Today I’m sharing this Gluten Free White Chocolate Berry Cheesecake Slice. Last week I shared the delicious Dark Chocolate and Pistachio Hedgehog slice recipe which turned out to be a hit with all those who tried it! I even debated making it again on the weekend, but wanted to make (and taste) a lighter slice containing fruit, given we are in the midst of summer. So I decided on this White Chocolate Berry Cheesecake slice.
It was very quick and easy to make and perfect to take to my friend’s birthday party. My husband was also particularly happy with the choice, given cheesecake is one of his favourites.
Hope you enjoy it too and thanks for reading!
The Naughty Dietitian
- 200 g plain sweet gluten free biscuits (I used Schar Gluten Free Maria Biscuits).
- 100 g butter, melted
- 375 g cream cheese, softened
- 1/2 cup (125g) sour cream
- 1/2 cup caster sugar
- 2 eggs
- 100 g white chocolate coarsely chopped
- 3/4 cup (90g) frozen berries (I used frozen blueberries, blackberries and raspberries).

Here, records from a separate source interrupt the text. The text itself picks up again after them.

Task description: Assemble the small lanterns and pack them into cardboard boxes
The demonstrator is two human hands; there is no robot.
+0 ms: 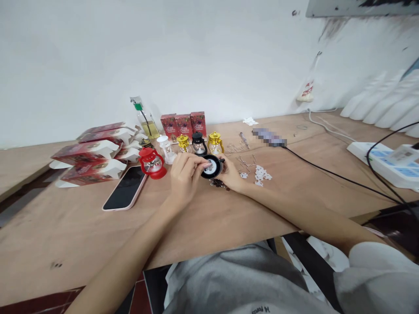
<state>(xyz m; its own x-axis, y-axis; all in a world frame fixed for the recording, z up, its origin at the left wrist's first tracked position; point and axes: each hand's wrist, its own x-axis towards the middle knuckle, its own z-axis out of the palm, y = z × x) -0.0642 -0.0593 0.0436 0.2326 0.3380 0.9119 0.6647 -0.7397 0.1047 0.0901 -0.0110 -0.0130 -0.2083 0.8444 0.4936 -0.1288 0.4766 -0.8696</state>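
Note:
A small black toy lantern [212, 167], tipped so its round base faces me, is held between both hands above the wooden table [229, 218]. My right hand [231, 175] grips it from the right side. My left hand [185, 176] pinches with its fingertips at the base's rim; what the fingertips hold is too small to make out. Just behind stand a red lantern [152, 162], a white one [166, 148], two gold ones [215, 143] and another black one [198, 144].
A phone [126, 188] lies screen-up at the left, beside stacked red-and-white boxes [93, 158]. Three red boxes [183, 124] and a bottle [146, 117] stand at the wall. Small white tabs [260, 173] and wire bits lie right of my hands. A power strip [386, 163] with black cables sits far right.

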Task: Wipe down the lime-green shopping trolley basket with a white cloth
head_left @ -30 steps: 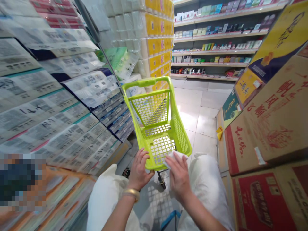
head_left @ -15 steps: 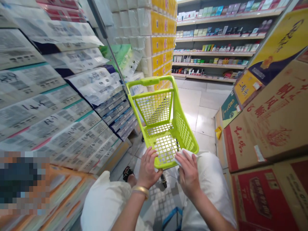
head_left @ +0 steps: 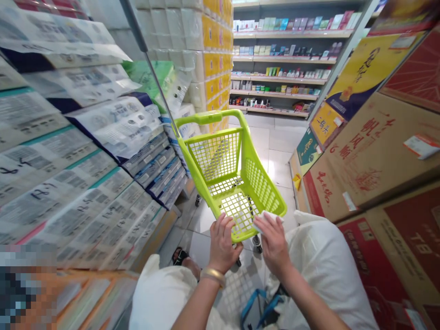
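Observation:
A lime-green shopping cart with mesh walls stands in front of my knees, and its basket holds nothing. My left hand is closed over the basket's near rim, fingers on the inside and thumb below. At the near right corner, my right hand presses a folded white cloth or tissue against the rim. Part of that white piece is hidden under the fingers. The cart's handle is at the far end, and a thin grey pole rises from its left side.
Stacked white cartons rise on the left. Cardboard boxes line the right. Wrapped tissue packs stand behind the cart, with product shelves farther back. A blue-strapped item lies between my legs, and a sandalled foot shows at left.
The view has shifted, so the shelves and boxes sit farther left. Both hands stay on the near rim; the right hand still holds the white piece at the corner.

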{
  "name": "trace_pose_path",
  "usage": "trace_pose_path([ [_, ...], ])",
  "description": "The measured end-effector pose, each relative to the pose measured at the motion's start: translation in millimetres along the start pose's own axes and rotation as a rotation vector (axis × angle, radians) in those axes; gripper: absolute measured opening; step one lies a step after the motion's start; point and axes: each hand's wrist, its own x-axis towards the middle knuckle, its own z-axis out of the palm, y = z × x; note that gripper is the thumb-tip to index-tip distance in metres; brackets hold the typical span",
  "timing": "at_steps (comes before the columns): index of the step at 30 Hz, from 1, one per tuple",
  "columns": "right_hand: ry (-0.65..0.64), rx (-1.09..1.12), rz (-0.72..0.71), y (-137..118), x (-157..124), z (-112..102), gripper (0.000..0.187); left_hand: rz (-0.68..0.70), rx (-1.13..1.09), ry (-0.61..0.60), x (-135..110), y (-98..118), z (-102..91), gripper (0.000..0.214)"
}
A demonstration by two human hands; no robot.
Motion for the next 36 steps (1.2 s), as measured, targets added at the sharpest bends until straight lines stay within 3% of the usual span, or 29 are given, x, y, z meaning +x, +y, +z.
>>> trace_pose_path([
  [3, -0.136, 0.043, -0.134, -24, -4, 7, 0.045, 0.034, -0.010, 0.000, -1, -2, 0.9, 0.050],
  [5, -0.144, 0.040, -0.141, -20, -6, 3, 0.047, 0.034, -0.016, -0.008, -1, 0, 0.2, 0.050],
  [9, 0.017, -0.034, 0.024, 13, -7, -14, 0.046, -0.011, -0.019, -0.030, -2, 9, -2.8, 0.055],
  [11, 0.078, -0.044, 0.068, 17, -8, -16, 0.045, -0.025, -0.010, -0.036, -4, 14, -3.7, 0.056],
  [17, -0.131, 0.110, -0.215, -16, -21, -11, 0.050, 0.019, 0.027, -0.009, -12, 24, -4.5, 0.055],
  [19, -0.104, 0.101, -0.187, -7, -22, -17, 0.049, 0.002, 0.033, -0.012, -14, 28, -5.5, 0.057],
  [23, 0.059, 0.037, 0.008, 15, -24, -26, 0.044, -0.038, 0.021, -0.034, -19, 38, -6.1, 0.061],
  [25, 0.071, 0.049, 0.009, 6, -29, -23, 0.044, -0.029, 0.021, -0.031, -22, 42, -5.5, 0.061],
  [28, -0.051, 0.135, -0.155, -21, -38, -16, 0.045, -0.015, 0.033, -0.026, -28, 44, -6.1, 0.058],
  [30, -0.065, 0.155, -0.191, -29, -43, -17, 0.046, -0.017, 0.036, -0.035, -33, 45, -8.7, 0.058],
  [36, 0.099, 0.051, 0.011, -6, -49, -30, 0.044, -0.090, 0.035, -0.045, -45, 54, -18.8, 0.068],
])
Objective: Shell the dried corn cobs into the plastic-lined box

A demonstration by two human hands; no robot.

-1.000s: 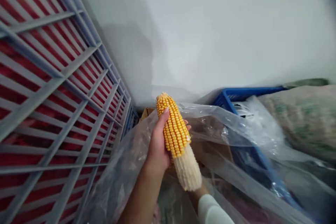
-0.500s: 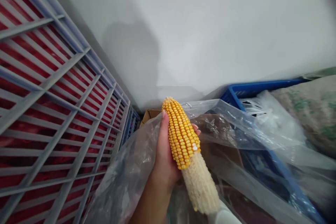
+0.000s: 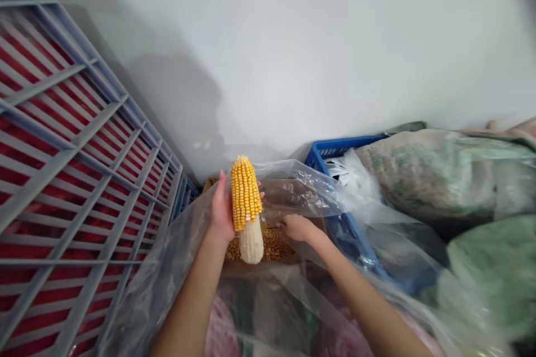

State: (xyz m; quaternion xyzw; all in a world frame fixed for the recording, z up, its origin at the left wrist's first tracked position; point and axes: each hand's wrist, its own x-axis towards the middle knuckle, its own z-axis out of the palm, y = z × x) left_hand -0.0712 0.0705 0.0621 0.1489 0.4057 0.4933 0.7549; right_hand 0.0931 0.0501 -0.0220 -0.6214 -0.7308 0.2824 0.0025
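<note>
My left hand [image 3: 221, 212] grips a corn cob [image 3: 245, 192] upright over a cardboard box. Yellow kernels cover the cob's upper part, while its lower part is bare and pale. Loose corn kernels [image 3: 274, 244] lie in the box [image 3: 318, 226] below. To the right of the cob, my right hand [image 3: 295, 227] is apart from it, low over the kernels with its fingers curled together. Whatever those fingers may hold is too small to make out. A clear plastic sheet [image 3: 178, 268] spreads around the box and under my arms.
A grey slatted crate [image 3: 79, 153] with red contents stands close on the left. At the right are a blue crate [image 3: 349, 140] with a white plastic bag [image 3: 355, 175], a patterned sack [image 3: 435, 173] and a green sack [image 3: 494, 268]. A white wall [image 3: 335, 56] rises behind.
My right hand has come into view, low over the kernels. The view has shifted and widened, and the cob, still in my left hand, now stands more upright and farther left in the picture.
</note>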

Grease and line a 19 x 29cm slice tray with baking paper.
Place the biscuits in the food processor and process until they resemble fine crumbs. Add the butter and process until well combined. Then spoon the mixture into the prepared tray and press mixture firmly and evenly to create the slice base. Chill in the refrigerator for 30 minutes.
Preheat oven to 160°. Place the cream cheese and sour cream in the stand mixer (or food processor) and beat on medium speed using the paddle attachment until smooth. Add the sugar and eggs and continue to beat on medium speed until the mixture is smooth with no lumps.
Sprinkle the biscuit base evenly with white chocolate and frozen mixed berries. Pour over the cream cheese mixture. Gently tap the tray to settle the mixture. Bake in preheated oven for 20-25 minutes or until filling has just set. Turn oven off and leave the door ajar. Set aside to cool in oven for approximately 20 minutes. Then place in the fridge uncovered to cool completely. Once set, cut the slice into squares and serve.